Titre original : Önce Vatan

Titre(s) alternatif(s) :Aucun

Réalisateur(s) :Duygu Sagiroglu

Année : 1974

Nationalité : Turquie

Durée : 1h29

Genre : Qu'Allah foudroie les Grecs et leurs popes sodomites !

Acteurs principaux :Cüneyt Arkın, Fatma Girik, Renan Fosforoglu, Ihsan Gedik

Francis
NOTE
2/ 5


Avec un peu d’avance, le Père Nanar a glissé dans ma cheminée un petit Cüneyt Arkın. Une valeur sûre qui ne devrait pas me décevoir, me dis-je. Resituons d'abord les choses dans leur contexte : « Önce Vatan » signifie en turc « la Patrie d'abord », ou « la Patrie avant toute chose ». C'est également le nom d'un journal local, à tendance nationaliste et d'extrême-droite (vous savez, ceux qui préféreraient crever plutôt que de voir leur pays entrer dans l'Europe).
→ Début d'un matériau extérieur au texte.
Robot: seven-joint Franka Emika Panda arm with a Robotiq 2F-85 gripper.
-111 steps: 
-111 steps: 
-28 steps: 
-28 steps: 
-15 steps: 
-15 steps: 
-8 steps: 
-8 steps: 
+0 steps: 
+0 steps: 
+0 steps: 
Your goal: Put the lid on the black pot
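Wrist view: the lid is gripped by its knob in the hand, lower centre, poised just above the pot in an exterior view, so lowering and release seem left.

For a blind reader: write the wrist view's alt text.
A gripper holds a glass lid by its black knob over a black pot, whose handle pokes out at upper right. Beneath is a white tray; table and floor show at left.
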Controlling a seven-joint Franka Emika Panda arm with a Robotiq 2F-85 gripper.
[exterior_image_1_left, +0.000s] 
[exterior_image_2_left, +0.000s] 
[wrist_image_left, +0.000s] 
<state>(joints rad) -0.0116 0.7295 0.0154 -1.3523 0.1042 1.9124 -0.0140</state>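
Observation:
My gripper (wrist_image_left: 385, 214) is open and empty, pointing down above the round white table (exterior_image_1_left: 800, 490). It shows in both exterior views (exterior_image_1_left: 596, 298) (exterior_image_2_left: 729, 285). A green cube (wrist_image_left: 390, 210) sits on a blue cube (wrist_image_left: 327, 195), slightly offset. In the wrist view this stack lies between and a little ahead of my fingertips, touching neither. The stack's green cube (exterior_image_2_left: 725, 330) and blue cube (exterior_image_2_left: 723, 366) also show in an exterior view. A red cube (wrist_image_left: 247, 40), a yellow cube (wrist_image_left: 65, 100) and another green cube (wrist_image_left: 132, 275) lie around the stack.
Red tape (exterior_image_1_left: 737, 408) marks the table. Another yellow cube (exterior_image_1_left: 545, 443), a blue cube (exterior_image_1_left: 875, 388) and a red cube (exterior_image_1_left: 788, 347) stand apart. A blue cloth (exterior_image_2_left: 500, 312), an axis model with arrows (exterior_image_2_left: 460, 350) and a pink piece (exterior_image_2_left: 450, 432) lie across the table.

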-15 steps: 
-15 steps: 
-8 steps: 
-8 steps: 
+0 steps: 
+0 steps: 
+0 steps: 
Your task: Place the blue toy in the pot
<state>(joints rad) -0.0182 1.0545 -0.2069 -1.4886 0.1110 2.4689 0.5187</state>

Ouh là ! Ca s'annonce mal, me direz-vous. Et en effet, c'est ce que je me suis dit en voyant le début du film, qui consiste en un diaporama de photos de charniers en noir et blanc, d'un effet des plus nauséeux.


Ca ne se voit pas très bien, mais c'est bien Chypre derrière.


Nous assistons ensuite à une réunion de silhouettes autoritaires devant une carte de l'île de Chypre. C'est là que le déclic se fait dans mon esprit. Un film turc ? Chypre ? Et la date du film : 1974 ? Bon sang, mais c'est bien sûr !

1974, c'est l'année où la junte militaire grecque organise un putsch, pour tenter de rattacher de force la république de Chypre à la Grèce. Ce qui pousse l'armée d'Ankara à débarquer là-bas, pour protéger les Chypriotes d'ethnie turque contre des exactions, éventuelles ou effectives, de la part des Grecs. Une situation qui a bien failli dégénérer en véritable conflit ouvert entre les deux pays.

On le voit, le réalisateur Duygu Sağıroğlu, à qui l'on doit notamment l'un des volets de la saga « Battal Gazi », colle de près à l'actualité ! S'agit-il d'une pure initiative patriote de la part de sa production, ou d'un film commandité par le gouvernement lui-même ? Mystère. En tout cas, comme on le devine, le réalisateur va passer son temps à nous montrer des Turcs nobles et héroïques, luttant contre des Grecs fourbes et lâches.


Alors, allons-nous assister à un film de grossière propagande guerrière de type nanar ? Oui. Allons-nous assister à un film de propagande dégueulasse et déprimant de type navet ? Non ! Ce serait oublier la présence de Cüneyt Arkın et les capacités nanardisantes du cinéma turc, dont les forces conjuguées suffisent à transformer une bouse haineuse et manichéenne en un film authentiquement rigolo !

Voici ce que j'ai pu saisir de l'histoire : Cüneyt joue un officier qui, au début du film, est en visite chez sa fiancée et la famille de celle-ci. On voit Cüneyt pester et rouspéter contre (on le devine) les habitudes fâcheusement occidentales de cette famille, qui nuisent au respect de l'identité turque et de ses traditions.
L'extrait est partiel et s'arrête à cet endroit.